Activity: Within the data that follows, set down exactly the lines from the one containing "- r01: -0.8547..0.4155" through the one containing "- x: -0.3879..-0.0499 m", both ends included.

::::

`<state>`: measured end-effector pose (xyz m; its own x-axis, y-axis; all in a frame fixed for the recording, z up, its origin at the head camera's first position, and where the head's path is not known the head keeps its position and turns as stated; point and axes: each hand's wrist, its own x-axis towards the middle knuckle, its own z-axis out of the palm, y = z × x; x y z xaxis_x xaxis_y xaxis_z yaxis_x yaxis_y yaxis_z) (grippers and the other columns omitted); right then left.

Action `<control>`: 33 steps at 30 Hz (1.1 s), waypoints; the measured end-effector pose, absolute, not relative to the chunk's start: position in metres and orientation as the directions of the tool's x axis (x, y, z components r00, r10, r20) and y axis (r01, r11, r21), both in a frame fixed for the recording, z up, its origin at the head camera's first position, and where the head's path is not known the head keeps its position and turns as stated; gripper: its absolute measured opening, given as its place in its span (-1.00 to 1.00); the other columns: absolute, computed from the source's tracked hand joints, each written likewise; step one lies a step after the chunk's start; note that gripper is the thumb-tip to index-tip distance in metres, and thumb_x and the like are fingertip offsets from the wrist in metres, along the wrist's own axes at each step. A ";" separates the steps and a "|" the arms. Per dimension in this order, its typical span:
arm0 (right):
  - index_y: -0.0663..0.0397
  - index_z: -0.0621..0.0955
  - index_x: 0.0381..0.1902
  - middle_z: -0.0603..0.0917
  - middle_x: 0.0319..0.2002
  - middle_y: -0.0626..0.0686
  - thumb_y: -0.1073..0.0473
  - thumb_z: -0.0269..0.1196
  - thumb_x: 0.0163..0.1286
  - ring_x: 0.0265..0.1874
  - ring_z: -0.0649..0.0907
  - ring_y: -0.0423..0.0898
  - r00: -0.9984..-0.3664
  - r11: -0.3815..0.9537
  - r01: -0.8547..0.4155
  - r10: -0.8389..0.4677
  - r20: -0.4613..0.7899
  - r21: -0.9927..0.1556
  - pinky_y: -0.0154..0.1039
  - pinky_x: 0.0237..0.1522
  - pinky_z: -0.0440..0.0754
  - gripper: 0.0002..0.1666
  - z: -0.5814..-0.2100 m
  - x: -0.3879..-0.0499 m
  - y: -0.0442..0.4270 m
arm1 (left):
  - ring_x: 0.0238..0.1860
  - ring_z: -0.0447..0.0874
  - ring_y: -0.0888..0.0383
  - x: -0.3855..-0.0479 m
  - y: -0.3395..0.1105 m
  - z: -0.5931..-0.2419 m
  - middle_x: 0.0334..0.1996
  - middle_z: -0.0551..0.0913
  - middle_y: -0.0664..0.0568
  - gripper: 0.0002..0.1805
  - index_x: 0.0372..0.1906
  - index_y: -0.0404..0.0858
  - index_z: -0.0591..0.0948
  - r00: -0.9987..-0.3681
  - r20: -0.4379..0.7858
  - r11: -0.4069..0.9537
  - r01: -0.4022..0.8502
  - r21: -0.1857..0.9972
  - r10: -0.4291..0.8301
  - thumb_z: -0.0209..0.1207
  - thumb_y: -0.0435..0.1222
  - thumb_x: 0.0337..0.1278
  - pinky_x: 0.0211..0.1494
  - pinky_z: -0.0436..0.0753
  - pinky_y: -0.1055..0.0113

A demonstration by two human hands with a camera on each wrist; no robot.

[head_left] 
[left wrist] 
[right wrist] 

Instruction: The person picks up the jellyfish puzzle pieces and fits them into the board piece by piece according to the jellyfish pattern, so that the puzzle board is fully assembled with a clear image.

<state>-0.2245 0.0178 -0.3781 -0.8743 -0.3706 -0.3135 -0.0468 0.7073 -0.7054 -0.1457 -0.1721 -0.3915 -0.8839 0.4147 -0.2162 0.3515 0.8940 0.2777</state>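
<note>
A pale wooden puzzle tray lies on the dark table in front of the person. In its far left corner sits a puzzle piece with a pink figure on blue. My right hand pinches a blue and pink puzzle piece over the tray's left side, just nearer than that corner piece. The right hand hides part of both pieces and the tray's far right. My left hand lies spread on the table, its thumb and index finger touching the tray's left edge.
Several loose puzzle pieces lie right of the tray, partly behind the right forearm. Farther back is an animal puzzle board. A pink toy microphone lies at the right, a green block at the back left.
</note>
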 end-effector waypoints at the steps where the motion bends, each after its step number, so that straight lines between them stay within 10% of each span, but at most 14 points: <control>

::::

Answer for this exercise:
  - r01: -0.8547..0.4155
  - r10: -0.8389..0.4677
  - r20: -0.4613..0.7899
  - r21: -0.9927..0.1556
  - pinky_y: -0.0154..0.1039
  - pinky_x: 0.0237..0.1522
  - pinky_z: -0.0440..0.0754
  - gripper: 0.0002..0.1666
  - z: -0.5814..-0.2100 m
  - x: -0.3879..-0.0499 m

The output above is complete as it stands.